Epidermal enclosure is an example of an epiboly process that involves spreading of the epidermal epithelium over substrate cells. The substrate for epidermal enclosure is formed predominantly by ventral neurons and support cells. Disruption of several signaling pathways (bidirectional Eph signaling, PTP-3, SAX-3, KAL-1/HSPGs) leads to aberrant development of the substrate and consequent defects in epidermal enclosure. The primary defect in these mutants arises in movement of ventral neuroblasts (VNBs) to the ventral midline, a process that normally closes a ventral cleft formed in gastrulation. The cellular forces driving VNB movement are not known. To address how VNBs move, we are using a combination of imaging, laser ablation and pharmacology. We will describe progress in our analysis of the basis of neuroblast migrations.

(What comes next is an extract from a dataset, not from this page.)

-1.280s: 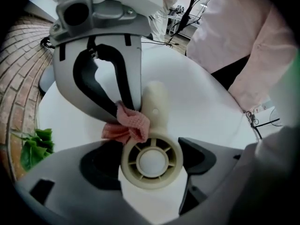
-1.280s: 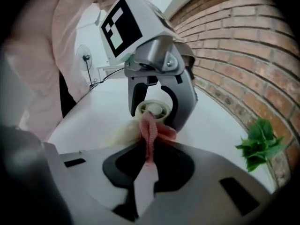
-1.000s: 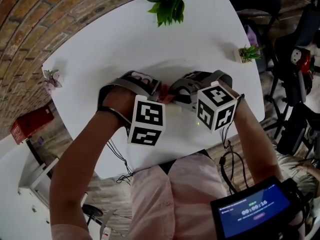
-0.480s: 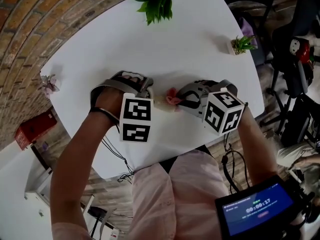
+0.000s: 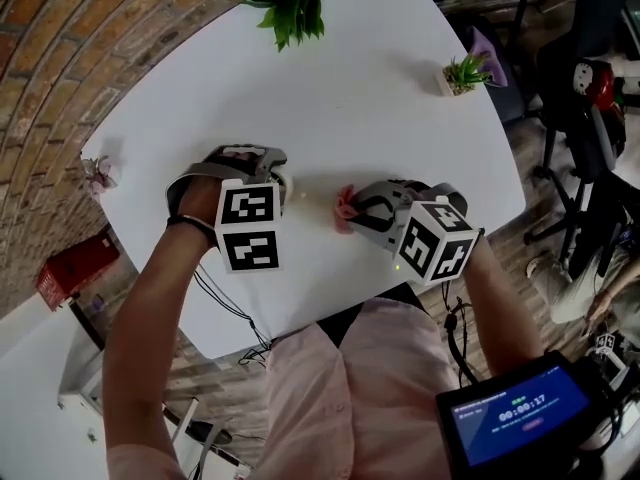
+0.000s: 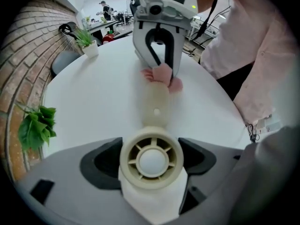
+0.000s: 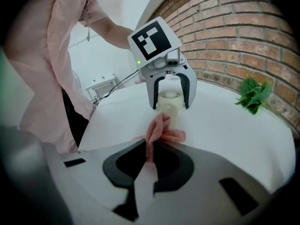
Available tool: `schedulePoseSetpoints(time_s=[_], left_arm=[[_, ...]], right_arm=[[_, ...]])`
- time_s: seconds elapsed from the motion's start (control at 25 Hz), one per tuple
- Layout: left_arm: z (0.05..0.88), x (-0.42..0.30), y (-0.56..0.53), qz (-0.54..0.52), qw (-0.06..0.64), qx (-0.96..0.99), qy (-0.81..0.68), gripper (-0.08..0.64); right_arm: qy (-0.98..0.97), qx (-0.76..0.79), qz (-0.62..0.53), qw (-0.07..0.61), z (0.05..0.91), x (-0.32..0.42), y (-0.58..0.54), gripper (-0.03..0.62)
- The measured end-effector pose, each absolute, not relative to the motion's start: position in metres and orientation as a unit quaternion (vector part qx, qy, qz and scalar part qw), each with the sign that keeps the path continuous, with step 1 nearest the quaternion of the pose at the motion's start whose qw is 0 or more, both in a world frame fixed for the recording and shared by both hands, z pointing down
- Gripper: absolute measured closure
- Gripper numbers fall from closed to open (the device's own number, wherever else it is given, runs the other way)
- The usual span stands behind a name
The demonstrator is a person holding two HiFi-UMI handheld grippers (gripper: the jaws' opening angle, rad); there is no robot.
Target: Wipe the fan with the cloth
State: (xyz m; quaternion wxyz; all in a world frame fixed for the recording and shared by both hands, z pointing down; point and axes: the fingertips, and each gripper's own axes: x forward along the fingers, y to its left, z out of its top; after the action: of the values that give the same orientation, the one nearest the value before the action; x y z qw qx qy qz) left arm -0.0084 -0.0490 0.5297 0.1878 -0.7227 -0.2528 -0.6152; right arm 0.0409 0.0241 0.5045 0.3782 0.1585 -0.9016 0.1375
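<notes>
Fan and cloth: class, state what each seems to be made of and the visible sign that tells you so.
Fan: probably moulded plastic, cream with a matt finish; the smooth ring, thin spokes and round hub look cast in one piece.
Cloth: a soft pink textile, perhaps knitted or ribbed; it bunches into limp folds with fine ridges.

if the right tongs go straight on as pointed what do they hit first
Probably the fan, held in the left tongs dead ahead; the cloth pinched in the right tongs would touch it first.
</notes>
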Motion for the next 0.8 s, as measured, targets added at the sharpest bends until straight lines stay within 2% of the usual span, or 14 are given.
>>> schedulePoseSetpoints(time_s=[0.16, 0.36, 0.52, 0.68, 0.8], left_arm=[[0.530, -0.012, -0.056, -0.632, 0.144, -0.735, -0.197, 0.183], [0.529, -0.025, -0.069, -0.636, 0.047, -0.767, -0.072, 0.183], [0.521, -0.035, -0.069, -0.580, -0.052, -0.813, 0.020, 0.179], [0.476, -0.052, -0.075, -0.508, -0.078, -0.848, 0.131, 0.176], [0.408, -0.061, -0.086, -0.383, -0.111, -0.880, 0.259, 0.178]], right_arm=[[-0.902, 0.191, 0.160, 0.351, 0.503, 0.021, 0.024, 0.552], [-0.908, 0.224, 0.195, 0.297, 0.490, -0.002, 0.016, 0.549], [-0.911, 0.240, 0.213, 0.257, 0.468, -0.010, 0.016, 0.548], [-0.910, 0.272, 0.220, 0.222, 0.438, -0.001, 0.006, 0.545], [-0.905, 0.314, 0.210, 0.196, 0.406, 0.014, -0.015, 0.545]])
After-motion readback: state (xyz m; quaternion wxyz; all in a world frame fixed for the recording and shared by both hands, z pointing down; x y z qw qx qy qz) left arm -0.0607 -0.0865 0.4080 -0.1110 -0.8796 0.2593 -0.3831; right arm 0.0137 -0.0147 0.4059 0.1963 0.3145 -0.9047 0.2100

Elimination of any one of the VNB pathways results in incompletely penetrant defects in development whereas loss of two or more pathways confers synergistic defects, indicating a high level of genetic redundancy in the control of VNB movement. We have exploited this synergism by using RNA interference screens for enhancers of weak morphogenetic phenotypes. Such enhancers may define additional pathways involved in VNB movement, or additional components of the known pathways. We are especially interested in genes that might function in the ephrin reverse signaling pathway that is required in VNB migration, as little is known about how GPI-linked ephrins promote reverse signals. From an RNAi screen of 1/3 of the genome in an
efn-4(wk)
rrf-3 background we identified one strong unexpected enhancer and a large number of weaker enhancers. We will describe our characterization of these enhancers.
Studies of epiboly processes in other organisms suggest that substrate contractility plays an active role in promoting the movement of the overlying epithelium. To test if such coordinated movements may be important in C. elegans we have begun dual imaging of epidermis and substrate during enclosure.